— Work instruction —
In the records below, find the line holding "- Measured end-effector" and the line holding "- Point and". Set down both, with every line between them, exactly.

— The data —
※ ※ ※
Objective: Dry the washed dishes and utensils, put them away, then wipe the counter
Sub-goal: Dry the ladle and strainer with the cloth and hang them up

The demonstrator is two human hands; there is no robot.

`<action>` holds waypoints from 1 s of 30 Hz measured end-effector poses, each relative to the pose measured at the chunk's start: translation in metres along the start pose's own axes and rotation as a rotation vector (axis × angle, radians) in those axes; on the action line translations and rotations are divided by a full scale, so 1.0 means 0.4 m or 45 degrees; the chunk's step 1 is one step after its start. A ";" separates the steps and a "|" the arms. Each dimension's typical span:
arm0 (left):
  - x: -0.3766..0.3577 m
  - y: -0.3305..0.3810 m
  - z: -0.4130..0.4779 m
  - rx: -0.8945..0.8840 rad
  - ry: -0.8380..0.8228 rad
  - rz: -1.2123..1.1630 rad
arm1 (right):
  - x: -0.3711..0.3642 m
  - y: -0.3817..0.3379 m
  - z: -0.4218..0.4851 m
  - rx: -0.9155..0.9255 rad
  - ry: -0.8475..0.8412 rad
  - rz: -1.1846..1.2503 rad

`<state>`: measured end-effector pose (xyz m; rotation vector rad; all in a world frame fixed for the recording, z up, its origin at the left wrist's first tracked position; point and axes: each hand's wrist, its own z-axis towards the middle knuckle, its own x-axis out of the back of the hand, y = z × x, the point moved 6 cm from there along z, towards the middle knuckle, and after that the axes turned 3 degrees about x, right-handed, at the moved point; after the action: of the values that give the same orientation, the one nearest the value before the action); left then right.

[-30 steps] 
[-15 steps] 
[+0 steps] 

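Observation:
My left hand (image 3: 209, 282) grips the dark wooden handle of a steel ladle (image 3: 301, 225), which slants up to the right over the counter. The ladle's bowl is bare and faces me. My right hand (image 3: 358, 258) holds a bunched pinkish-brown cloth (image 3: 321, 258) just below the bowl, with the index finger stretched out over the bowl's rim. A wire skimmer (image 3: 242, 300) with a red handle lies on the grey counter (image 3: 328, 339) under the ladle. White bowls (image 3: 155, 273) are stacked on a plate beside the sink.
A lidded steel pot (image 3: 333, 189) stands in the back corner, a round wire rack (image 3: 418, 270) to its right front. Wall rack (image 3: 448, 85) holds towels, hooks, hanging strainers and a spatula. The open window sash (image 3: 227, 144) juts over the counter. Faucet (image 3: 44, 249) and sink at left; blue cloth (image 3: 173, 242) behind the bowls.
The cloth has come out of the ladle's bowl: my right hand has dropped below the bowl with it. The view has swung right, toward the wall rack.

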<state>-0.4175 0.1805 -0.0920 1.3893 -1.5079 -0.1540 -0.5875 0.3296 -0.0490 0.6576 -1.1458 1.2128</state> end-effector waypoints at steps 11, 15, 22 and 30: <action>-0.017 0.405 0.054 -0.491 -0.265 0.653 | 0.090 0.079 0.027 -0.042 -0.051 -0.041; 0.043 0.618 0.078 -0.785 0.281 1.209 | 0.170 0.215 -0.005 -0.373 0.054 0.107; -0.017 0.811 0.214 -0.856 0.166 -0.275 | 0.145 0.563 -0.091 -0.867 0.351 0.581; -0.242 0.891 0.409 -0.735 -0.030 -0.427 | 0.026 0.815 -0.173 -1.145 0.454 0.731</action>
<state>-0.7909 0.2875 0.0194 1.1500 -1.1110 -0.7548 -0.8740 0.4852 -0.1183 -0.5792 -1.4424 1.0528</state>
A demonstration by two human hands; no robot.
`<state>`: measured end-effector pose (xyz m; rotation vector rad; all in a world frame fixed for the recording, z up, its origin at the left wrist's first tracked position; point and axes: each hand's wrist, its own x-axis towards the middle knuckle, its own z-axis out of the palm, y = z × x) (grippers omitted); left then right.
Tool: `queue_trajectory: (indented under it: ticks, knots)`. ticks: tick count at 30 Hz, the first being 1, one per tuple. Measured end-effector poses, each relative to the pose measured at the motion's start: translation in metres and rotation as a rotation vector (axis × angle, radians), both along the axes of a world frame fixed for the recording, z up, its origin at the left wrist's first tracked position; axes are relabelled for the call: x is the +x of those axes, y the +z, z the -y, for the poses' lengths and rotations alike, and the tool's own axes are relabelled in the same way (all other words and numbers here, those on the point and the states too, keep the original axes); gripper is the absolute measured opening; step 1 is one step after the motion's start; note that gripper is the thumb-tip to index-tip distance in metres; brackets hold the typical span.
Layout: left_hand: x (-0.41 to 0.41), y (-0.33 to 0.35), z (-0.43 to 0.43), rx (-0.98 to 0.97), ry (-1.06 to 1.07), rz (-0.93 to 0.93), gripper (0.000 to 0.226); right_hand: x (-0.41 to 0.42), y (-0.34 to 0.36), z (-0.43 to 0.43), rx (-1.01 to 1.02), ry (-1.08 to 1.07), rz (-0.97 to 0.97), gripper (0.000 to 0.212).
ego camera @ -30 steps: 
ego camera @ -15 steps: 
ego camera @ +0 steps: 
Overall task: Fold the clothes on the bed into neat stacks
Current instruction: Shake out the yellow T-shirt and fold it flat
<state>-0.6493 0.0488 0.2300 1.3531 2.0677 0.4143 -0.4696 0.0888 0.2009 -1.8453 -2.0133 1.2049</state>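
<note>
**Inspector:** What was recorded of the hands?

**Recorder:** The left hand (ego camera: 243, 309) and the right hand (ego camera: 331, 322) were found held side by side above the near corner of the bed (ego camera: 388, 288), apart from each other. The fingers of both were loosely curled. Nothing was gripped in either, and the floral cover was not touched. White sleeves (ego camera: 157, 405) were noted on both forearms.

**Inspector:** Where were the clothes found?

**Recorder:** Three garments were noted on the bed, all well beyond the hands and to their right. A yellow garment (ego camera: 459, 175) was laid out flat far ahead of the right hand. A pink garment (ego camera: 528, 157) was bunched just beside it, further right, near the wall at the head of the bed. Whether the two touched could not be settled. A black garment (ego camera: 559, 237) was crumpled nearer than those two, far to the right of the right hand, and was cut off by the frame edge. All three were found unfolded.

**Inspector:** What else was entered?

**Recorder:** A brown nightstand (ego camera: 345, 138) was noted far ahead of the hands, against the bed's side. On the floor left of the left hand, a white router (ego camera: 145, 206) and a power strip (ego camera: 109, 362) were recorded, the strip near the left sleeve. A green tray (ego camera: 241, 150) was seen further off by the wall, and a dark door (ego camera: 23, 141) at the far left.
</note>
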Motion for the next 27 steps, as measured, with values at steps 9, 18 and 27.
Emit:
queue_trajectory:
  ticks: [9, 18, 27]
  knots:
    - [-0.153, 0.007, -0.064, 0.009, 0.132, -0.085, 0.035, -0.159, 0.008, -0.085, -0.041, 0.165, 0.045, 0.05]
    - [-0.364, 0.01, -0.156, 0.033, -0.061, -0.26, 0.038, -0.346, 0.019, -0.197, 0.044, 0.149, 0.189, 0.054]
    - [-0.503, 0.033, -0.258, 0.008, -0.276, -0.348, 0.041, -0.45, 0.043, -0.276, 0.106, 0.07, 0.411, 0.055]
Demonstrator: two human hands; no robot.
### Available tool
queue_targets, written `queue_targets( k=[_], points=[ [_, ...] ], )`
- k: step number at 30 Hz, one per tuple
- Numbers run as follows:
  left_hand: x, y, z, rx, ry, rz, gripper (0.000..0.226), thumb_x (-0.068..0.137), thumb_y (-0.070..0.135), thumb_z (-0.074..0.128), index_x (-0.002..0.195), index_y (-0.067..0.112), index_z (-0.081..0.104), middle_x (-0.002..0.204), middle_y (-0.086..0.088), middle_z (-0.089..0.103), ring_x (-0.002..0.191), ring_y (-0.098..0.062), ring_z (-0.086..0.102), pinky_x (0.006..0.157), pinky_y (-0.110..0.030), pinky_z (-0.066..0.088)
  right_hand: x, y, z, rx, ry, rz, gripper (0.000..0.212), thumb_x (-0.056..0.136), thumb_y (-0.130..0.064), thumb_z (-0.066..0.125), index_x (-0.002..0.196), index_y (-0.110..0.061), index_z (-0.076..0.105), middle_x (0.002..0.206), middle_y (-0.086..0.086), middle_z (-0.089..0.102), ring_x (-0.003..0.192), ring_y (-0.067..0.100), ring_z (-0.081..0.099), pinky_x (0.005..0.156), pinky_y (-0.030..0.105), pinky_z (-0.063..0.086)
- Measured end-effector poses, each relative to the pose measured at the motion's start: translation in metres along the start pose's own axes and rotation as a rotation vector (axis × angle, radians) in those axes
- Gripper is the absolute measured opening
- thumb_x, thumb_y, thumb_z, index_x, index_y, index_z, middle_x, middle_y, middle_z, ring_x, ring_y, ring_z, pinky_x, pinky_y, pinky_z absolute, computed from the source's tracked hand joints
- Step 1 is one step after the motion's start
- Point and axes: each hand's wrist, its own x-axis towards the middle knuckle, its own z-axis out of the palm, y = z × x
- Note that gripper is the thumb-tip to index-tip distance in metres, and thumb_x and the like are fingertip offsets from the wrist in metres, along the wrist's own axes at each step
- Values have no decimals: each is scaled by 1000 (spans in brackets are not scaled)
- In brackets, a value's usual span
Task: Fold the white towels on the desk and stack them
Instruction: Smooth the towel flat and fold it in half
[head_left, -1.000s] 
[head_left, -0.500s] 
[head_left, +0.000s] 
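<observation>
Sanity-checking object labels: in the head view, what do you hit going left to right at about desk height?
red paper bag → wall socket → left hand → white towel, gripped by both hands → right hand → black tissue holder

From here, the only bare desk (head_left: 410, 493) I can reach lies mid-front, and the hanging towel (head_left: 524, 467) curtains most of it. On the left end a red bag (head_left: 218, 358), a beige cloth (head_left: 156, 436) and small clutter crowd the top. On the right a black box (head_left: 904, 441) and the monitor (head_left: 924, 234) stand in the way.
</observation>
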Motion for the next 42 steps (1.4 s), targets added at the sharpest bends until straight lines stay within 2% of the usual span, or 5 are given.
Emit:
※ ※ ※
— Solved exercise —
- Measured end-effector poses, each relative to the pose measured at the motion's start: translation in metres along the start pose's own axes and rotation as a rotation vector (axis × angle, radians) in those axes
- Gripper is the absolute measured opening
- thumb_x, thumb_y, thumb_z, index_x, index_y, index_z, middle_x, middle_y, middle_z, ring_x, ring_y, ring_z, pinky_x, pinky_y, pinky_z absolute, computed from the source's tracked hand joints
- Step 1 is one step after the motion's start
- Point and axes: each hand's wrist, its own x-axis towards the middle knuckle, its own z-axis out of the palm, y = z × x

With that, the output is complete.